Working on Dungeon Runners, I had a chance to optimize and improve the graphics pipeline, but only within a limited range. The hardware constraints of our user base required that certain, newer graphical tricks had to be omitted. However, working on the Xbox 360 hardware looks to be truly liberating in that regard. It’s a couple of years old now, but it’s still more capable of doing interesting things graphically than I am used to. I can’t wait to play around more with post-processing, shadows, and lighting models, oh my!
Cheers to new opportunities.
I don’t think that Flash games are very compelling. In fact, most of the time, they are downright awful. This isn’t to say that there aren’t very creative people working on sweet Flash products, it’s just that I can’t remember them.
This latest explosion of Flash games on the social networks is interesting, though. The kind of gamer that they appeal to may never grow out of the phase they’re in. I’ve heard it said in many places that these gamers will and must eventually expect a deeper play experience, but I wonder.
When I think about how my own gaming tastes have evolved, I am startled to see that they haven’t. It’s almost as though whatever genre and mechanics I was initially attracted to have really stayed with me. As a young boy, I loved playing Final Fantasy 2 (US) on my SNES, which started my thirst for compelling RPG’s. I also loved strategy board games which led to my interest in games like Civilization and standard RTS fare.
Although RPG’s have evolved as a genre since Final Fantasy 2, all of the basic mechanics are still there, albeit shuffled around a bit.
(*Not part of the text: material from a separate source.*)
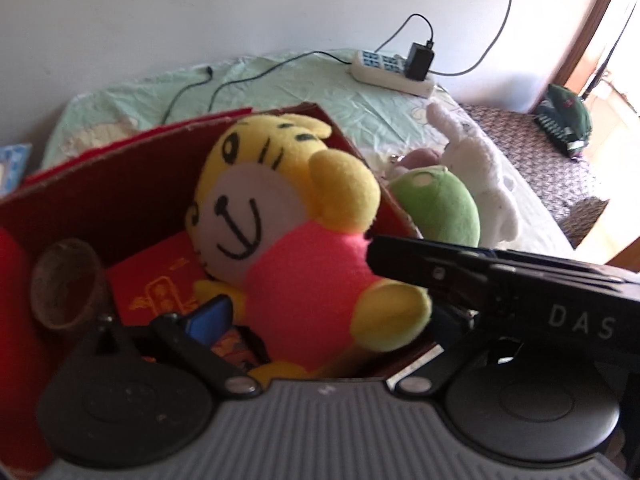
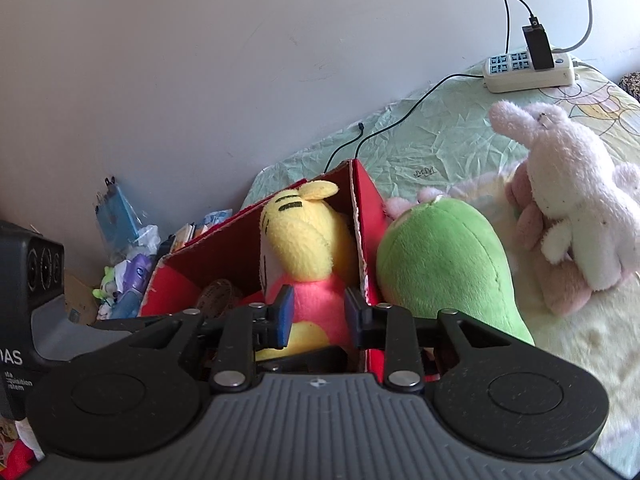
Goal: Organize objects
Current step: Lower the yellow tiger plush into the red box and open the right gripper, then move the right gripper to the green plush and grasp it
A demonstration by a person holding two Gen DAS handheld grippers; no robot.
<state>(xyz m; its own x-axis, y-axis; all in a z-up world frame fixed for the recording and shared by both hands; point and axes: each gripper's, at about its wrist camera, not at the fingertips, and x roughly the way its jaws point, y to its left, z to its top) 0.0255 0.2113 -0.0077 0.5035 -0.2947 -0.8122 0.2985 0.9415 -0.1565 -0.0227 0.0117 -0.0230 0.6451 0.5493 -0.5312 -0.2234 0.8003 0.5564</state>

The only thing that has dramatically changed has been the graphics, UI standards, and playability.
In other words, the games haven’t changed — they’re just easier and more enjoyable to play, with prettier packaging.
So where does that leave games like Farmville or Cafe World? Well, my guess is that the gameplay mechanics will continue to be shallow collection games with doled out rewards with some social hooks. This set of features has been honed, polished, and perfected for a simple reason: it’s like crack. Crackheads don’t want deeper game mechanics, they just want more crack, the same way I just want better RPG’s or RTS games. I don’t expect those mechanics to go away anytime soon.
So, given that the mechanics won’t change much, just graphics, UI, and playability remain. Unfortunately, those are not Flash’s strong points.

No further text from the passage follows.